Mechanochemical and slow-chemistry radical transformations

Chemical Science, 2019, 10, 7149–7155


Mechanochemical and slow-chemistry radical transformations: a case of diorganozinc compounds and TEMPO

Krzysztof Budny-Godlewski,a Iwona Justyniak,b Michał K. Leszczyński,b Janusz Lewiński*ab

Faculty of Chemistry, Warsaw University of Technology, Noakowskiego 3, 00-664 Warsaw, Poland
Institute of Physical Chemistry, Polish Academy of Sciences, Kasprzaka 44/52, 01-224 Warsaw, Poland

DOI: 10.1039/C9SC01396B.
First published online 17 Jun 2019
Front cover

Paper on ACS website


From the green chemistry perspective, molecular solid-state transformations conducted under mild conditions are of great interest and desirability.
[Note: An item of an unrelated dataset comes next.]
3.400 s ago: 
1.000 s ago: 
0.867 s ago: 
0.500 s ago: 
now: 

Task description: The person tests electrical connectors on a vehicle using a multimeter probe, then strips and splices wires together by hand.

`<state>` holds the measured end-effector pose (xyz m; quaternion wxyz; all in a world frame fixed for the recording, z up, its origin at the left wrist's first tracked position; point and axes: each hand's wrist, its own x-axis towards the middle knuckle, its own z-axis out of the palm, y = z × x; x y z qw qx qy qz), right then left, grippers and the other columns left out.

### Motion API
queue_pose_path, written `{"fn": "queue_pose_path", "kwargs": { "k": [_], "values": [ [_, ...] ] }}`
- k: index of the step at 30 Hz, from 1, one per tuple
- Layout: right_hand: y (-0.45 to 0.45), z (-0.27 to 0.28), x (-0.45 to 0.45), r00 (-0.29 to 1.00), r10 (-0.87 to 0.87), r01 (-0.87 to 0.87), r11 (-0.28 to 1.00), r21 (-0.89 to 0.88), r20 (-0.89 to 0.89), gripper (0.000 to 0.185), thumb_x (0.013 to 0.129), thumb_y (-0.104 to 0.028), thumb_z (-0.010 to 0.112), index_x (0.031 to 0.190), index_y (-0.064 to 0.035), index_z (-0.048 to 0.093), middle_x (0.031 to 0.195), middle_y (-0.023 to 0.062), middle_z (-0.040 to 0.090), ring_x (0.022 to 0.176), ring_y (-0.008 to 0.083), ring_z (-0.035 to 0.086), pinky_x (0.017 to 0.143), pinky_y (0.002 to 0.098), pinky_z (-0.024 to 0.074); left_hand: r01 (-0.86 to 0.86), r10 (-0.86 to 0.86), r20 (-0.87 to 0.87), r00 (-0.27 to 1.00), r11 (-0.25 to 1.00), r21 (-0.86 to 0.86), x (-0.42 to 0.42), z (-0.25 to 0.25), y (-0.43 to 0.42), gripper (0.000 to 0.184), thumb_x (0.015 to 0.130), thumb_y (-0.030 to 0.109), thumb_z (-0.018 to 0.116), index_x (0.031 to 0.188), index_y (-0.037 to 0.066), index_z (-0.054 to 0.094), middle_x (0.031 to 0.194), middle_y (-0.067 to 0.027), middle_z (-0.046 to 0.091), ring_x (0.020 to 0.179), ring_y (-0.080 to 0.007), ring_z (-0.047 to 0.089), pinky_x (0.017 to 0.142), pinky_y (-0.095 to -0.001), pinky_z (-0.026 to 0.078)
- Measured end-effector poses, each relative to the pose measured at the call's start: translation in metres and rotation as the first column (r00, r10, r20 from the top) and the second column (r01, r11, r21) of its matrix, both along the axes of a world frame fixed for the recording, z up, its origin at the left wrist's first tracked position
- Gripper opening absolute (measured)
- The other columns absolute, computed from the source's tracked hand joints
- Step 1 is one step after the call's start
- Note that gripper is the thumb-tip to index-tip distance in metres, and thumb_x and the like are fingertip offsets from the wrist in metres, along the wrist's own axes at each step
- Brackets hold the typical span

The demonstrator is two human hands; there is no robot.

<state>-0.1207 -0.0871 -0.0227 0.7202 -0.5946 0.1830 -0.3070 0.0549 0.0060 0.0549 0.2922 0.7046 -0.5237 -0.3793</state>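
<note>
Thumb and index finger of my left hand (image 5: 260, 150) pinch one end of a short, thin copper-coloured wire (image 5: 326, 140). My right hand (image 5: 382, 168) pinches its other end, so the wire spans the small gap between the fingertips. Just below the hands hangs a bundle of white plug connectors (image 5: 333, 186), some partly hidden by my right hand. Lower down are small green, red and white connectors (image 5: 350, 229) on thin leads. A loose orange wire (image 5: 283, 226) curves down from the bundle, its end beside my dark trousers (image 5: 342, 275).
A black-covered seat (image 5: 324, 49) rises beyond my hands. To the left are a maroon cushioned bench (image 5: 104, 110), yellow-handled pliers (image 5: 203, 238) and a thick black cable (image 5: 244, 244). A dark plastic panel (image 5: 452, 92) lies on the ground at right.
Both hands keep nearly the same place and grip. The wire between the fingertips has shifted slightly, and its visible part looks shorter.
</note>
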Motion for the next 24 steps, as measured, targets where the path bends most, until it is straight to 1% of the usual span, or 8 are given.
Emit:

However, research in this area lacked popularity in the previous century, and thus progressed slowly. In particular, the application of radical reactions in solid-state chemistry has been hampered by several long-standing challenges that are intrinsically associated with the apparent unpredictable nature of radical chemistry. We present a comparative study of model mechanochemical, slow-chemistry and solution radical reactions between TEMPO and homoleptic organozinc compounds (i.e., di-tert-butylzinc and diphenylzinc). In the case of the tBu2Zn/TEMPO reaction system only a dimeric diamagnetic complex [tBuZn(μ-TEMPO*)]2 is obtained in yields slightly varying with the method chosen. In contrast, when TEMPO is mixed with diphenylzinc in a 2 : 1 molar ratio a novel paramagnetic Lewis acid–base adduct [[Ph2Zn(η1-TEMPO)]·TEMPO] is isolated in high yields regardless of the applied methodology. This adduct is also formed in the slow-chemistry process when TEMPO is gently mixed with Ph2Zn in a 1 : 1 molar ratio and left for two weeks at ambient temperature. Within the next week the reaction mixture gives in high yield a diamagnetic dinuclear compound [PhZn(μ-TEMPO*)][PhZn(μ2-η1:η1-TEMPO*)] and biphenyl. The analogous reaction conducted in toluene results in a much lower conversion rate. The reported results open up a new horizon in molecular solid-state radical transformations.